Kinetic phases of a bacteria are lag phase, exponential growth phase, and stationary phase [68]. The lag phase λ(hr) refers to an adjustment period where the bacteria cells are expected to modify and take advantage of the new environment to begin methane production [56, 69]. However, the lag phase is often influenced by environmental conditions as well as preincubation conditions [47].

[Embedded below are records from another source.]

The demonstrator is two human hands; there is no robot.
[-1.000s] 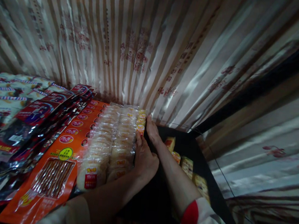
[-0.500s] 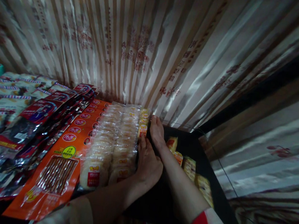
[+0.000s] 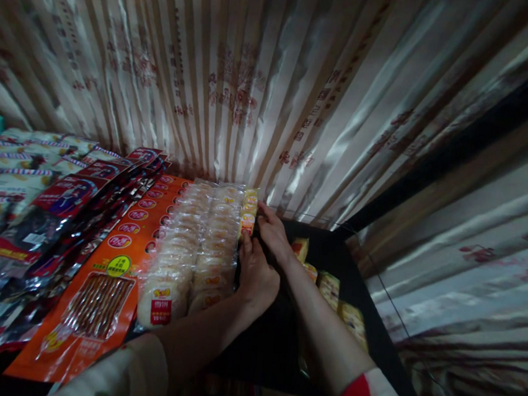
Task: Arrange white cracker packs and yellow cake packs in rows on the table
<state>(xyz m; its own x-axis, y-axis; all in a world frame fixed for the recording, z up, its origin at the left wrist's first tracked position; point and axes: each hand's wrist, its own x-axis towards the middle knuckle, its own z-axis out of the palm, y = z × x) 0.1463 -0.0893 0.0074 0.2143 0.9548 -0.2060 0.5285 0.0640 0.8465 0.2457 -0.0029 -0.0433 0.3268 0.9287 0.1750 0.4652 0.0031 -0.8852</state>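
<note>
A short row of small yellow snack packets (image 3: 249, 208), the front one with a red patch, stands against the wrapped round pastries (image 3: 216, 252). My left hand (image 3: 257, 275) reaches in from the front, its stretched fingers touching the near end of that row. At the row's right side is my right hand (image 3: 274, 231), fingers extended with the tips against or very near the packets; I see nothing lifted in either hand. Beside my right forearm, several yellow packets (image 3: 328, 289) lie in a line on the black surface (image 3: 263, 353).
Orange snack bags (image 3: 112, 270) overlap left of the pastries. Farther left lie dark red and black bags (image 3: 57, 215) and white packets (image 3: 17, 183). A pleated printed curtain (image 3: 238, 77) hangs behind, and a dark bar (image 3: 436, 158) slants across the right.
My right fingertips have come in closer to the yellow row and bent slightly. My left hand stays at the row's near end. The whole view has shifted slightly.
</note>
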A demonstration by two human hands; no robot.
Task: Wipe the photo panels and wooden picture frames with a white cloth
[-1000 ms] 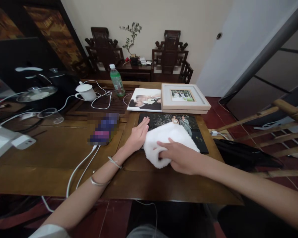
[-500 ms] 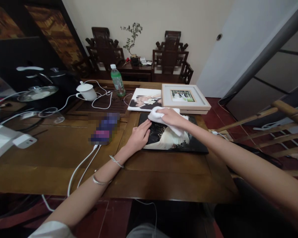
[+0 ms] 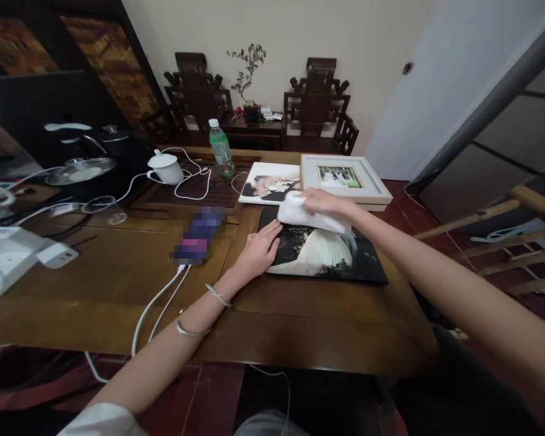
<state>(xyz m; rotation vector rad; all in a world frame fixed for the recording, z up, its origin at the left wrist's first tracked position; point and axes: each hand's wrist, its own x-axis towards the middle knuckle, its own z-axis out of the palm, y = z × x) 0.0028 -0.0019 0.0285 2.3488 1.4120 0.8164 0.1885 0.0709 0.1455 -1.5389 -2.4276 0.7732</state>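
Note:
A dark photo panel with a picture of a white gown lies flat on the wooden table. My left hand rests on the panel's left edge, its fingers stretched out. Near the panel's far edge, my right hand grips a bunched white cloth, which lies over the top part of the picture. Just beyond are a white-edged photo print and, to its right, a light wooden picture frame with a small photo inside.
Left of my hands lies a phone with a white cable plugged in. Farther back stand a green-labelled bottle, a white lidded cup and a dark pot. A power strip sits at the left.
My right hand has slid the cloth slightly toward the panel's far edge, so more of the gown shows. My left hand keeps its place on the panel. The view has shifted slightly.

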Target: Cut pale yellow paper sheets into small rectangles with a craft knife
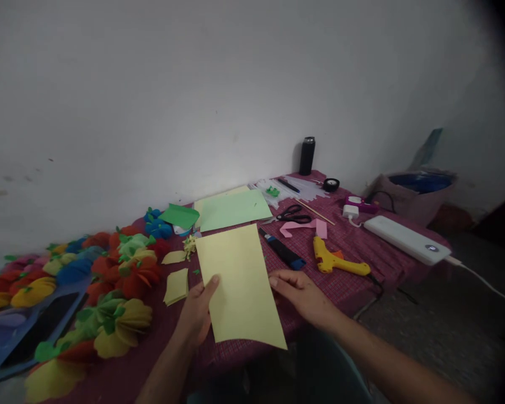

λ(hr) values estimated by MG and LF are closely related and follow a similar pattern in both single substrates and ACo-D experiments. The LF appears to overestimate the lag time in contrast to the MG value. The estimated λ(hr) values from the MG and LF models from the single substrate digestion appears to emphasize the fact that a longer lag time was required for an improved methane production. High TAN concentration could have been a factor as it affects methane production [10, 12]. While the OFMSW had estimated values of 43.7 hr (MG) and 57.9 hr (LF), the TAN was only 248 ± 32 mg L−1. On the other hand, NL experienced a higher lag time with estimated values of 122.4 hr (MG) and 128.1 hr (LF), suggested to be as a result of a higher TAN value of 2,260 ± 53 mg L−1 in the reactor. In the co-digestion experiment, the λ(hr) appears to reduce consistently with increase in percentage SS. Compared to the single substrate experiment, all λ(hr) values estimated from the co-digestion experiment were shorter. In this study, for instance, while OFMSW alone had an estimated value of 43.7 hr and 57.9 hr from MG and LF, respectively, these durations reduced to 25.1 hr (MG) and 41.2 hr (LF) upon adding 10% SS despite the reduction in βo (mL gVS−1). The λ(hr) values in the co-digestion of SS and OFMSW in this work is lesser to values reported by Ponsá et al. [50] where 8.9 days (213.6 hr) was reported for OFMSW + vegetable oil and 9.1 days (218 hr) was reported for OFMSW + animal fat. Difference in FOG type as well as inoculum source might have been a reason for the difference [17, 38]. Similar reduction in λ(hr) was observed in 10% SS + NL where the lag phase was reduced by almost 50%. βo (mL gVS−1) however improved in the 10% SS + LB sample, but there was a reduction in the lag phase value from 94.1 hr (MG) and 112.1 hr (LF) to 88 hr (MG) and 100.8 hr (LF), thus signifying the positive effect of SS addition through lag time reduction and improvement of methanogenic activities.

5 Conclusion

This work investigated the effect of SS loading (VS basis) on biogas production during the mesophilic co-digestion with OFMSW as well as landfill leachate in batch BMP reactors. The sole digestion of SS was observed to be inhibited by LCFA and VFA accumulation. However, biogas production from the four different substrates (OFMSW, NL, OL, and LB) was enhanced by increasing the percentages of the added sewage scum during co-digestion. Overall, there was an improvement in biodegradability of the co-digestion mixtures over the mono-substrates as a result of increased organic matter presence. Also, the Net CBY exceeded the calculated yield in all instances in further acknowledgement of the benefit of synergism and nutrient balancing during co-digestion. The addition of 40% SS (VS basis) was observed to have promoted the highest biogas production during ACo-D with OFMSW or leachate. In the co-digestion involving addition of SS to leachate samples, leachate blending was observed to have played a major role in improving the net CBY of LB samples due to increased synergism and high methanogenic population present in old leachate. Furthermore, kinetic model application to the methane data showed that the LF and MG provided a better estimation of the parameters than the FO. Methane production was achieved quickly through lag phase reduction due to synergistic effect of co-digestion.

Nevertheless, it is worth investigating the pre-treatment of SS prior to treatment in anaerobic reactors. It is also recommended that the effect of inoculum macronutrient, micro-nutrients, and activity on a standard substrate should be investigated. Additionally, the effect of inoculum adaptation during primary and secondary substrate addition as a function of time should be investigated. Finally, further studies can also investigate the effect of the various co-digestion scenarios on the microbial community diversity and relative abundance of the micro-organisms.